Karar gazetesinin eski bordo bereli yazarı Mete Yarar'ın iddiası bugün manşetten verildi.
Karar gazetesinin eski bordo bereli yazarı Mete Yarar, kendilerine “Yurtta Sulh Konseyi” adını veren cuntacıların darbe girişiminden önce banka hesaplarını boşalttığını ileri sürdü Yarar, darbe girişiminin istihbaratının cuntacılar içinden üst rütbeli bir subay tarafından MİT’e verildiğini de belirtti.
Mete Yarar’ın Karar gazetesinin manşetine taşıdığı bugün (22 Temmuz 2016) yayımlanan “İki gün önce toplandılar hesaplarını boşalttılar” başlıklı yazısı şöyle:
Darbeye kalkışan FETÖ’cü cunta, 241 canı katlederek sergilediği vahşetle tüm Türkiye’yi dehşete düşürdü. Hainler, kanlı ihanet için düğmeye basmadan önce bankaya gidip para çekti ardından da darbe yapmaya gitti.
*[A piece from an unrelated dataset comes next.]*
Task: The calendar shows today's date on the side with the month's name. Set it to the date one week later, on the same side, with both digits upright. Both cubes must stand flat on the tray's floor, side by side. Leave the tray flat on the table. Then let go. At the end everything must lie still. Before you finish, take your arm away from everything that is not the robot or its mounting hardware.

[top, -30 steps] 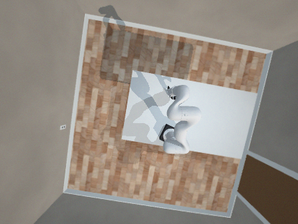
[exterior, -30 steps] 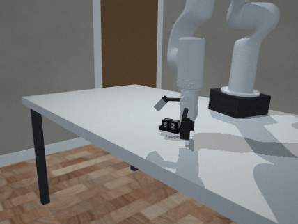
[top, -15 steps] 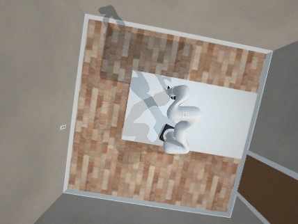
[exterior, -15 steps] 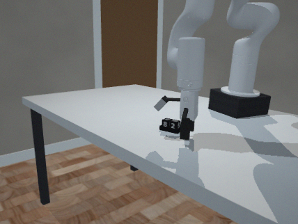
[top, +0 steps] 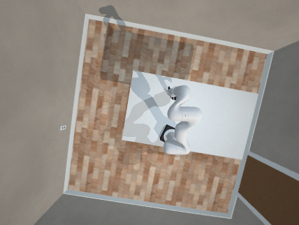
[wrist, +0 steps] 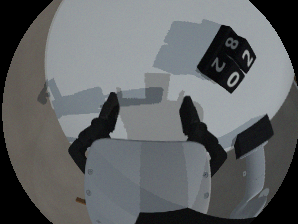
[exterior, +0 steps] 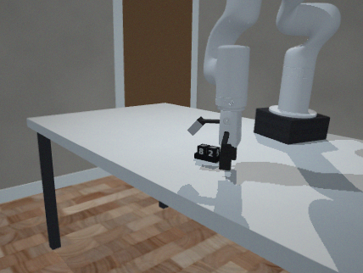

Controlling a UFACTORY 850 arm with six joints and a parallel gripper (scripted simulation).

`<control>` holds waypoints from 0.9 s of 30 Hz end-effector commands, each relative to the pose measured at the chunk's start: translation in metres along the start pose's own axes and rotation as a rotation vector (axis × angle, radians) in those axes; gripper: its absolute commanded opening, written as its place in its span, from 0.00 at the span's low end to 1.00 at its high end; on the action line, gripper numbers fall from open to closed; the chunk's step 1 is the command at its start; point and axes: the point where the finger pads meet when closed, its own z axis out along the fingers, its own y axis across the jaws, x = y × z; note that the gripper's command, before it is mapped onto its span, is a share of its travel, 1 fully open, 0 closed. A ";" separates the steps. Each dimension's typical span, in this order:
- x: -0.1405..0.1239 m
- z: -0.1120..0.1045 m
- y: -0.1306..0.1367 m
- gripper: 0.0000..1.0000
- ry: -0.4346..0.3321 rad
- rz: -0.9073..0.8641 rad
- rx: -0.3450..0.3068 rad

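The calendar point(exterior: 209, 153) is a small black tray with two black digit cubes, standing on the white table. In the exterior view the faces toward the camera read 8 and 2. In the wrist view the cubes point(wrist: 228, 62) lie at the upper right, with 8 and 2 on one side and 2 and 0 on another. My gripper point(wrist: 150, 101) is open and empty, its fingers spread over bare table to the left of the cubes. In the exterior view the gripper point(exterior: 227, 155) hangs close beside the calendar's right end, near the table top.
The arm's black base point(exterior: 292, 124) stands on the table behind and to the right of the calendar. The table's front edge runs close in front of the calendar. In the top view the arm point(top: 179, 117) covers the calendar.
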 end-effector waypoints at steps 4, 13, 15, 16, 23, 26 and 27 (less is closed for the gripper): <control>0.000 -0.001 -0.001 1.00 0.001 0.000 0.002; 0.000 -0.006 -0.001 1.00 0.001 0.000 0.002; 0.000 -0.011 -0.001 1.00 0.001 0.000 0.002; 0.000 -0.014 -0.001 1.00 0.001 0.000 0.002; 0.000 -0.031 -0.001 1.00 0.001 0.000 0.002; 0.000 -0.037 -0.001 1.00 0.001 0.000 0.002; 0.000 -0.038 -0.001 1.00 0.001 0.000 0.002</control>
Darbe gecesinin saat saat, dakika dakika anlatılması şu aşamada mümkün görünmüyor. Bizim için de bazı önemli yerler hariç saatlerin fazla bir önemi yok. Çünkü, arka planda kalan cuntacıların planlarını alt üst eden hamlelerin hiç bilinmeyen ayrıntılarını anlatacağız.
Kalkışmanın ipuçları
15 Temmuz sabahı Genelkurmay karargahında kalkışmanın ilk ipuçlarını veren bir gelişme yaşanıyor. Yıllık izinde olan veya görev gereği karargah dışında bulunan birçok isim çeşitli mazeretlerle geri dönüyor. Kalkışma planından haberi olmayan komutanlar bu erken dönüşlere anlam veremiyor ancak akıllarına darbe yapılacağı gelmiyor. Erken dönenler arasında iki kritik isim var. Birincisi, Genelkurmay İkinci Başkanı Org. Yaşar Güler’in emir subayı Mehmet Akkurt... Akkurt, İstanbul’da Harp Akademileri’nde düzenlenen kursta olması gerekirken Ankara’ya dönüyor ve “Bir günlüğüne geldim, yapmam gereken işler var” diyor. Kalkışma planının en kritik isimlerinden biri olan Tuğgeneral Semih Terzi de darbe girişiminden bir gün önce, babasının ağır hasta olduğunu söyleyerek görev için bulunduğu Silopi’den Ankara’ya dönüyor. Bu iki ismin ihanet planında üstlendikleri kritik roller ve akıbetleri çok geçmeden belli olacaktı.
Darbe ihbarı içeriden
MİT’in darbe olacağına dair istihbaratı 15 Temmuz Cuma günü saat 16.00’da Genelkurmay Başkanlığı’na geçtiği herkesçe biliniyor. Bilinmeyen ise MİT’in bu istihbaratı nasıl aldığı. Karanlıkta kalan bu önemli ayrıntıyı aydınlatacak bilgiye ulaştık. MİT’e ihbar cuntanın içinden geliyor. Darbe planlaması içinde yer alan üst rütbeli bir subay saat 15.00’da MİT’e giderek kalkışma planını ihbar ediyor. İhbarcı subayın ifadesinin alınması yaklaşık bir saat sürüyor. MİT, 16.00’da Genelkurmay’ı kriptolu mesajla bilgilendiriyor ancak mesajla yetinilmiyor. 17.30’da MİT Müsteşar Yardımcısı, Genelkurmay Karargahı’na gidip, Genelkurmay İkinci Başkanı’na darbe planı hakkında detaylı bilgi veriyor. Yardımcısının bilgilendirmesiyle yetinmeyen yetinmeyen Fidan, olayın önemi ve aciliyetini dikkate alarak bizzat Genelkurmay Karargahı’na gidip Genelkurmay Başkanı, Genelkurmay İkinci Başkanı ve Kara Kuvvetleri Kurmay Başkanı ile gizli bir toplantı yapıyor. Toplantıda, tüm detaylar konuşuluyor, karşı tedbirler tartışılıyor.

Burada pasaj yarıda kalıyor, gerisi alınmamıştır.